Office of Emergency Management awards six Oregon fire districts with new high-axle, all-terrain vehicles for disaster preparedness


To help their communities with disaster preparedness and response, the Office of Emergency Management has awarded six fire districts across the state with new high-axle, all-terrain vehicles. These life-saving resources are provided through the State Preparedness and Incident Response Equipment (SPIRE) Grant, which funds the purchase and distribution of equipment to be used during an emergency to decrease the risk for loss of life and property damage.

Aurora Fire District, Cannon Beach Fire District, Eugene Springfield Fire, Evans Valley Fire District #6, Hoodland Fire District #74 and Warrenton Fire Dept. have each received their own vehicle.

Warrenton Fire Dept. Division Chief of Training John Shepherd and Finance Director April Clark test out the new CORE Vehicle.

“Through state funding, the SPIRE Grant allows us to provide a wide variety of practical equipment that’s really vital to first response,” said OEM Director Andrew Phelps. “We know these resources will save lives and property during emergencies – be it catastrophic wildfires or flooding or a Cascadia earthquake and tsunami – by allowing for a more efficient response at the local level.” 

The road-legal vehicles can access flooded areas, navigate rugged terrain and perform water rescues; they can also serve as brush rigs to fight small grass fires and other types of small, outdoor fires. Recent flooding and wildfire conditions have increased the need for the vehicles, which are designed and manufactured locally in Bend by CORE (Commander Off-Road Equipment), a division of EarthCruiser.

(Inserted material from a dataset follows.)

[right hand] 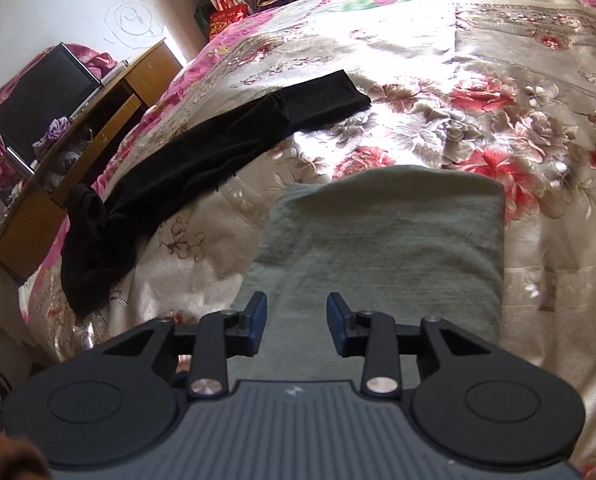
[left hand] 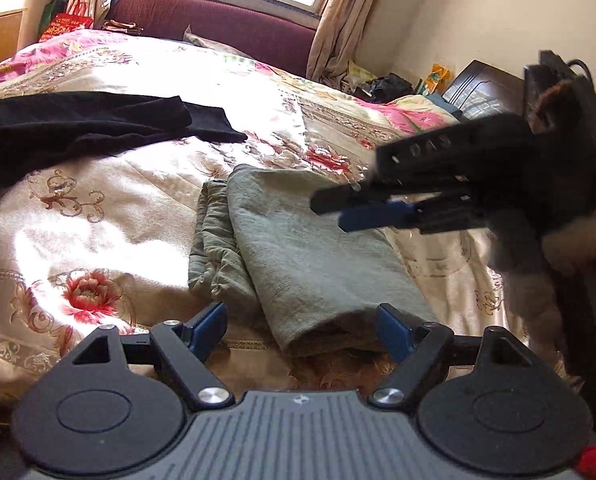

This video captures testing highlights of the EarthCruiser CORE Vehicle on extremely rugged and steep terrain with maximum weight added:

Testing highlights of the EarthCruiser CORE Vehicle on extremely rugged and steep terrain with maximum weight added.

“We’ve been working closely with Business Oregon to identify more local and regional companies, like EarthCruiser, that can serve as partners for procurement of the equipment,” said OEM Grants Coordinator Jim Jungling. “While it’s not always possible to buy local, we do prioritize it, both to support the economy and to save money on equipment delivery.” 

Five hours after its delivery, Evans Valley Fire District put its new rig into service for a fire call.

Evans Valley Fire District Fire Chief Travis Crume said the district will use the high-axle all-terrain vehicle for an all-hazards response, including rescues, evacuations and brush fires. “Its capability to cross rough terrain is remarkable and will allow us to reach victims quicker than ever before.”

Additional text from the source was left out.